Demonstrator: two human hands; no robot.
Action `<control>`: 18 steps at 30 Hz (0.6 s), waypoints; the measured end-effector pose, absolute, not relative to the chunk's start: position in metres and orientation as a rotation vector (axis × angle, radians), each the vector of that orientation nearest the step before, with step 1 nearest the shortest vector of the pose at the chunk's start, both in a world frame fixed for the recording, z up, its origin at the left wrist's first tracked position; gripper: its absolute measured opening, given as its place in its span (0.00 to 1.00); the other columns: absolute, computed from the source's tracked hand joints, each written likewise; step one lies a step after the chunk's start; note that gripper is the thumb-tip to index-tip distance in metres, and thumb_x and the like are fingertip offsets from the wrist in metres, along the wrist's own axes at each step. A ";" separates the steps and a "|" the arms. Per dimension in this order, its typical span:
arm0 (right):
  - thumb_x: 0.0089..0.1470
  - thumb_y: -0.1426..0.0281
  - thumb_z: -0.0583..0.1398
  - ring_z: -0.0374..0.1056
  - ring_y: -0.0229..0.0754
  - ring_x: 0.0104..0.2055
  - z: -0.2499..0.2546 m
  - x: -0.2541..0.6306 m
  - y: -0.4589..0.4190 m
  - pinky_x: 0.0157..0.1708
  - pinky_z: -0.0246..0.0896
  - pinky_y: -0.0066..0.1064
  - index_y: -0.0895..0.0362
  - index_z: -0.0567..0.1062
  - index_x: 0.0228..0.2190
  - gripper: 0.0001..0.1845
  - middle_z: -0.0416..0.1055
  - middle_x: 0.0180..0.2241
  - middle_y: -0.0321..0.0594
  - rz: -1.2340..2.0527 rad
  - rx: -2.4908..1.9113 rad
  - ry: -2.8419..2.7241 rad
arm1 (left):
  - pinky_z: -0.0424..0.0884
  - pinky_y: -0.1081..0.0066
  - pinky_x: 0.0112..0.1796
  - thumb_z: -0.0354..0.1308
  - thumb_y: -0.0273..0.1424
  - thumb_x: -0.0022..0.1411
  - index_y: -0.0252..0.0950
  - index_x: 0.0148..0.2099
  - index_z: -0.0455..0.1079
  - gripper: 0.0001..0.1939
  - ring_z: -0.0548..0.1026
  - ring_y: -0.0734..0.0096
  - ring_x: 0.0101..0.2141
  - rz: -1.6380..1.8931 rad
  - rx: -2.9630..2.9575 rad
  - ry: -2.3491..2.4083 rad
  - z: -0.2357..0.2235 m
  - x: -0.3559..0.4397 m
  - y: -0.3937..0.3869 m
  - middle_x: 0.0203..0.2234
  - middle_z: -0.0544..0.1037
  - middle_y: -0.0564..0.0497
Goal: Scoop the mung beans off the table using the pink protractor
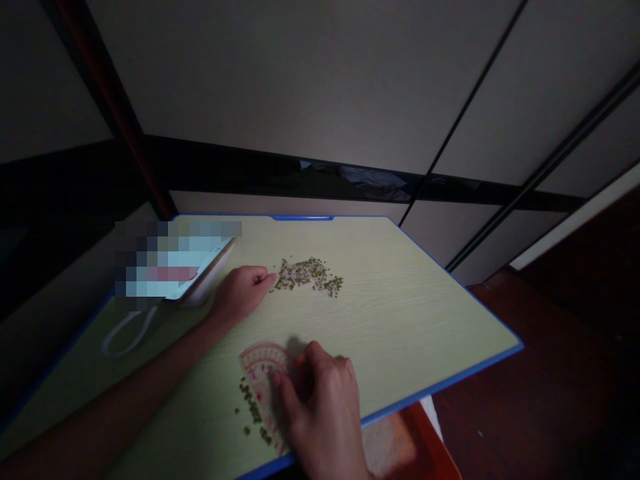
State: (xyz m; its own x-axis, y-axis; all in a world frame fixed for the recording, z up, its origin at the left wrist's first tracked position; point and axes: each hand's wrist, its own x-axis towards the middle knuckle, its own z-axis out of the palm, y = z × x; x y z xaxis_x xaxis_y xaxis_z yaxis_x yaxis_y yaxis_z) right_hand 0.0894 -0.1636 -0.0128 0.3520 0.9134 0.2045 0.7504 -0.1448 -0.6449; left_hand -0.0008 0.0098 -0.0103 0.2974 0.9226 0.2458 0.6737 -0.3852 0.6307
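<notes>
A pile of small green beans mixed with pale grains lies on a light wooden table with a blue rim. My left hand rests curled beside the pile, its fingertips touching the pile's left edge. Nearer to me, my right hand presses its bent fingers on a clear pinkish protractor that lies flat on the table. A small row of green beans sits along the protractor's left side.
A phone with a lit screen leans on a white stand at the table's left, with a white cable looping from it. Wall panels stand behind the table. The table's right edge drops to a dark red floor.
</notes>
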 end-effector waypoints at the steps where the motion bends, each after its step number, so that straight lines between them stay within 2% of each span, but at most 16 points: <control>1: 0.46 0.72 0.59 0.64 0.45 0.25 -0.014 0.090 -0.163 0.27 0.50 0.32 0.56 0.67 0.22 0.05 0.68 0.19 0.37 0.368 -1.913 -1.418 | 0.48 0.71 0.23 0.45 0.41 0.49 0.38 0.15 0.47 0.18 0.55 0.75 0.18 0.819 2.160 1.429 -0.010 -0.001 0.010 0.12 0.50 0.59; 4: 0.48 0.71 0.58 0.62 0.40 0.22 -0.017 0.095 -0.163 0.22 0.50 0.28 0.56 0.67 0.25 0.03 0.67 0.19 0.35 0.654 -1.701 -1.272 | 0.48 0.71 0.22 0.45 0.41 0.49 0.38 0.15 0.47 0.18 0.54 0.76 0.18 0.807 2.156 1.436 -0.009 -0.001 0.009 0.12 0.49 0.59; 7: 0.48 0.69 0.59 0.60 0.35 0.20 -0.013 0.112 -0.161 0.19 0.51 0.24 0.57 0.67 0.28 0.05 0.67 0.19 0.33 0.941 -1.402 -1.114 | 0.48 0.71 0.22 0.45 0.41 0.49 0.38 0.15 0.46 0.18 0.54 0.76 0.18 0.804 2.157 1.441 -0.009 -0.001 0.008 0.12 0.49 0.59; 10: 0.47 0.68 0.60 0.63 0.35 0.23 0.000 0.148 -0.146 0.24 0.55 0.25 0.57 0.69 0.28 0.06 0.70 0.21 0.34 0.903 -1.262 -1.122 | 0.48 0.71 0.22 0.45 0.41 0.50 0.38 0.15 0.47 0.18 0.55 0.75 0.18 0.795 2.154 1.451 -0.010 -0.002 0.008 0.12 0.50 0.58; 14: 0.41 0.67 0.64 0.60 0.33 0.19 0.015 0.217 -0.100 0.21 0.54 0.24 0.57 0.71 0.28 0.10 0.70 0.19 0.32 0.883 -1.174 -1.131 | 0.47 0.71 0.22 0.45 0.41 0.50 0.39 0.15 0.47 0.18 0.55 0.75 0.18 0.789 2.151 1.460 -0.011 -0.002 0.009 0.12 0.50 0.58; 18: 0.34 0.64 0.66 0.59 0.33 0.19 0.009 0.270 -0.047 0.20 0.52 0.25 0.58 0.73 0.26 0.15 0.68 0.19 0.32 0.882 -1.236 -1.057 | 0.48 0.71 0.22 0.45 0.41 0.49 0.39 0.15 0.46 0.17 0.55 0.75 0.18 0.779 2.150 1.476 -0.009 -0.003 0.007 0.12 0.50 0.58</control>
State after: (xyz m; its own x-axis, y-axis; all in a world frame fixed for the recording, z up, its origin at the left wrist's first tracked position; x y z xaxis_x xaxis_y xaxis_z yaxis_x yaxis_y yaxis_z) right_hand 0.2702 -0.0474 0.0088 0.2936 0.9452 0.1425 0.0287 0.1403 -0.9897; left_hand -0.0031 0.0073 -0.0093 0.2807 0.9362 0.2116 0.7029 -0.3506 0.6188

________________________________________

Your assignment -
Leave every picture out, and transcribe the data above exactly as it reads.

Solved problem -
Demonstrator: two human hands; no robot.
Action `<control>`: 18 steps at 30 Hz (0.6 s), waypoints; the measured end-effector pose, absolute, not relative to the chunk's start: position in metres and orientation as a rotation vector (axis × angle, radians), each the vector of that orientation nearest the step before, with step 1 nearest the shortest vector of the pose at the chunk's start, both in a world frame fixed for the recording, z up, its origin at the left wrist's first tracked position; gripper: its absolute measured opening, given as its place in its span (0.00 to 1.00); the other columns: absolute, computed from the source's tracked hand joints, each written likewise; step one lies a step after the chunk's start; note that gripper is the thumb-tip to index-tip distance in metres, and thumb_x and the like are fingertip offsets from the wrist in metres, along the wrist's own axes at each step. A ";" separates the steps and a "|" the arms. Per dimension in this order, its typical span:
arm0 (right):
  - thumb_x: 0.0089..0.1470
  - thumb_y: -0.1426..0.0281
  - thumb_z: -0.0583..0.1398
  - ring_z: -0.0374..0.1056
  - ring_y: -0.0229..0.0754
  - ring_x: 0.0104..0.2055
  - z: -0.2499..0.2546 m
  - x: -0.2541..0.6306 m
  - y: -0.4589..0.4190 m
  - pinky_x: 0.0157..0.1708
  - pinky_z: -0.0246..0.0896
  - pinky_y: -0.0066..0.1064
  - index_y: -0.0895..0.0362
  - index_z: -0.0567..0.1062
  - index_x: 0.0228..0.2190
  - gripper: 0.0001..0.1845
  - middle_z: -0.0416..0.1055
  - middle_x: 0.0180..0.2241
  - middle_y: -0.0321..0.0594
  - rz: -1.2340..2.0527 rad
  - rx: -2.4908..1.9113 rad
  - ry: -2.8419..2.7241 rad
arm1 (left):
  - pinky_z: -0.0424..0.0884
  - pinky_y: -0.1081..0.0066
  - pinky_x: 0.0112..0.1796
  - thumb_z: -0.0354..0.1308
  - thumb_y: -0.0273..0.1424
  - thumb_x: -0.0022..0.1411
  - index_y: -0.0252..0.0950
  - index_x: 0.0148..0.2099
  - index_z: -0.0455..0.1079
  - gripper: 0.0001..0.1939
  - ring_z: -0.0548..0.1026
  - ring_y: -0.0734..0.0096
  - ring_x: 0.0101..0.2141
  - rz: -1.6380..1.8931 rad
  - rx: -2.9630..2.9575 rad
  - ry: -2.3491..2.4083 rad
  - z: -0.2357..0.2235 m
  - x: -0.3559..0.4397 m
  - y: -0.3937..0.3869 m
  - middle_x: 0.0203..0.2234
  - middle_z: -0.0544..0.1037
  - middle_y: -0.0564..0.0497
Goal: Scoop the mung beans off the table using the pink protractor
State: (xyz m; its own x-axis, y-axis; all in a world frame fixed for the recording, z up, its origin at the left wrist's first tracked position; point and axes: each hand's wrist, its own x-axis towards the middle knuckle, its own z-axis out of the palm, y = z × x; x y z xaxis_x xaxis_y xaxis_z yaxis_x yaxis_y yaxis_z) right_hand 0.0894 -0.1636 -0.0128 0.3520 0.9134 0.2045 0.7504 -0.1448 -0.6449; left_hand -0.0008 0.0098 -0.0103 0.2974 0.9226 0.2458 0.6737 -0.3852 0.6307
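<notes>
A pile of small green beans mixed with pale grains lies on a light wooden table with a blue rim. My left hand rests curled beside the pile, its fingertips touching the pile's left edge. Nearer to me, my right hand presses its bent fingers on a clear pinkish protractor that lies flat on the table. A small row of green beans sits along the protractor's left side.
A phone with a lit screen leans on a white stand at the table's left, with a white cable looping from it. Wall panels stand behind the table. The table's right edge drops to a dark red floor.
</notes>
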 end-effector waypoints at the steps where the motion bends, each after its step number, so that straight lines between them stay within 2% of each span, but at most 16 points: <control>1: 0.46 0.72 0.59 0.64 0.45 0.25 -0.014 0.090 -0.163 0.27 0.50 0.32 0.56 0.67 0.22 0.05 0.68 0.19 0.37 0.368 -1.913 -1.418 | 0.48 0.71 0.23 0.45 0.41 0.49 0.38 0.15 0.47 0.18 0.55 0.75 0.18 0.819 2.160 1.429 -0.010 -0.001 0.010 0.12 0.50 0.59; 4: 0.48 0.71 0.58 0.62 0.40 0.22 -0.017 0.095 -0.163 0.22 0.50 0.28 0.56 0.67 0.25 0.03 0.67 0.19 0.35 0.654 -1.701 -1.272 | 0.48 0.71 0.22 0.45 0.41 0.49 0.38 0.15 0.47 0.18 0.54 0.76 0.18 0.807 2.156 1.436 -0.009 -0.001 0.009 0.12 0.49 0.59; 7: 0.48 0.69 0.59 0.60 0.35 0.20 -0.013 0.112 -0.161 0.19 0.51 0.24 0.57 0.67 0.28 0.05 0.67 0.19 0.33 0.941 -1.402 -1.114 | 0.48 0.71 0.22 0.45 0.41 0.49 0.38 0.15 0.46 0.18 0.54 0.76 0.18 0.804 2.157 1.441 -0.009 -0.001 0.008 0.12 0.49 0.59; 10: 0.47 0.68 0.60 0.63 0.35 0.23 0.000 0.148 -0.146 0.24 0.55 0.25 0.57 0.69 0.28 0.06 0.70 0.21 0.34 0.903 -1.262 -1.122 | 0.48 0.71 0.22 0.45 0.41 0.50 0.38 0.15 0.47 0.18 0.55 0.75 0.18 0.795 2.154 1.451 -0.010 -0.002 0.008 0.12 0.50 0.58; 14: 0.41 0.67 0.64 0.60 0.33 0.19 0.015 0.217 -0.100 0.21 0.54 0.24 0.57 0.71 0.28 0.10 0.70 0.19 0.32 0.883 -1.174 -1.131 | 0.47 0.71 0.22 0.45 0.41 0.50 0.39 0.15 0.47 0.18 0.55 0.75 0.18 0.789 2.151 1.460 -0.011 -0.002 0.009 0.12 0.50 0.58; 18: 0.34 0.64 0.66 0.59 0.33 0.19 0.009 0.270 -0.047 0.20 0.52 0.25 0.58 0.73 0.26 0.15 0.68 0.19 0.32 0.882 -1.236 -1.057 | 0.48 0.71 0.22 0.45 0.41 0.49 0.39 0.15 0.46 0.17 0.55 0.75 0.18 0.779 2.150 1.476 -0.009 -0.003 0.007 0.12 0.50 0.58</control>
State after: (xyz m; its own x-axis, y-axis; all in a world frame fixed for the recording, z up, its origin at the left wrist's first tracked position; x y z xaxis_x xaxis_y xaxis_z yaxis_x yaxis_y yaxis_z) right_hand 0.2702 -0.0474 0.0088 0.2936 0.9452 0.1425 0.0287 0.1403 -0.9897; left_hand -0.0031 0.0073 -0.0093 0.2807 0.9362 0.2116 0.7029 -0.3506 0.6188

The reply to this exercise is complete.